A few actions, such as extend & shrink, are inherently applicable only to
individual shares. One could theoretically apply extend to a group, increasing
the size of each member, but this would not be a use-case covered initially.
Any actions in this category must remain available to group members, and other
actions such as taking snapshots of group members can be allowed, but
actions such as migration or replication would be available only at the
group level and not on its members.
A group is limited to a single backend. Allowing groups that span backends is
theoretically possible, but that would require fanout of operations from the
API layer to multiple share managers across the asynchronous event bus, which
would lead to complicated synchronization and state management for little
operational benefit.
As was done with Manila CGs, a driver may optionally limit a group to either
the confines of a pool or an entire backend. It is known that pools are the
unit of data motion (i.e. replication or migration) for some backends, so we
think drivers need this flexibility.
Consistent with CGs, a grouped share must spend its entire lifecycle in the
group. Adding or removing shares from groups at other than creation/deletion
time might be possible for some backends, while others might have to move the
data. The migration engine is envisioned as the means of moving shares into
or out of a group.
We considered reusing share types for groups as well. But share types include
a set of public extra specs that may not map well to groups. And by adding
group types as a separate object, there can be little confusion about their
purpose and use.
The scheduler treats multiple extra specs as an AND operation, where
all features must be available for a backend to be chosen. It is conceivable
that even if a backend can replicate a group or take consistent snapshots of a
group, it might not be able to perform both operations on the same group. But
this problem already exists with share types and hasnt been a serious issue.
Creating types is an admin-only operation and the burden remains on the admin
to understand the capabilities of the backends in use and to create the share
types and share group types appropriately.

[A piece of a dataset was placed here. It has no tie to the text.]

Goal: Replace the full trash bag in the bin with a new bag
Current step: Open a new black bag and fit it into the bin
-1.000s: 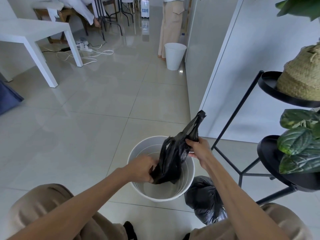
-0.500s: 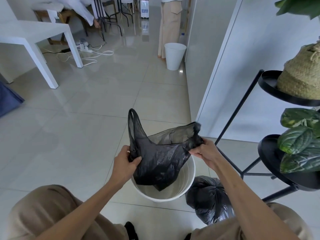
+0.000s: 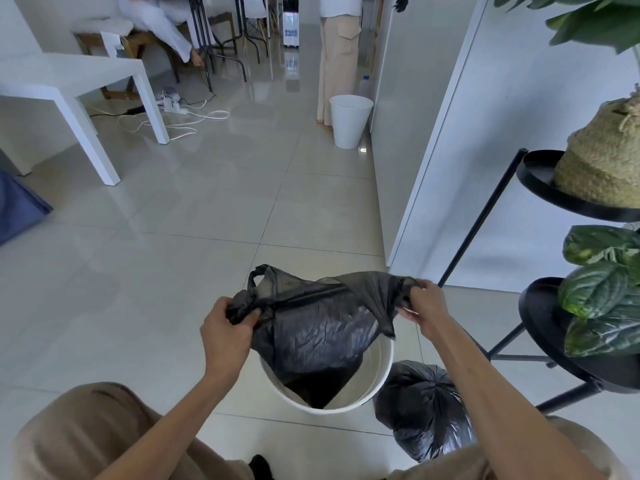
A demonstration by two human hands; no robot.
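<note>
A white round bin (image 3: 379,382) stands on the tiled floor between my knees. Over it I hold a thin new black bag (image 3: 318,327), stretched wide at its top, with its bottom corner hanging down into the bin. My left hand (image 3: 227,329) grips the bag's left handle loop, bunched in the fist. My right hand (image 3: 424,304) pinches the bag's right edge. The full black trash bag (image 3: 422,410), tied at the top, sits on the floor just right of the bin, partly behind my right forearm.
A black metal plant stand (image 3: 554,327) with leafy plants and a woven basket (image 3: 606,168) is close on the right. A white wall corner (image 3: 433,150) rises ahead right. Farther off are a second white bin (image 3: 349,121), a standing person, a white table (image 3: 69,81) and floor cables.
The bunched new bag has been pulled apart. My left hand moved left and up, my right stayed at the right edge, and the bag's mouth is now stretched wide over the bin.
</note>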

Note that this proposal explicitly does not address pool or backend
replication, which is fundamentally different. Actions on shares or share
groups are intended for tenants, whereas a pool or backend can contain data
from multiple tenants. So pool or backend operations, while serving
potentially valuable use cases, are inherently admin-only workflows that would
be designed and exercised differently.
Alternatives
------------
One possible alternative is just removal of CGs. Where advantage is
simplification of code base and disadvantage is losing of a feature.
Other alternative is keeping CGs as already implemented and add other groups
for replication, etc., as needed. As noted above, the downside is greater
complexity, larger codebase, and inconsistent user experience.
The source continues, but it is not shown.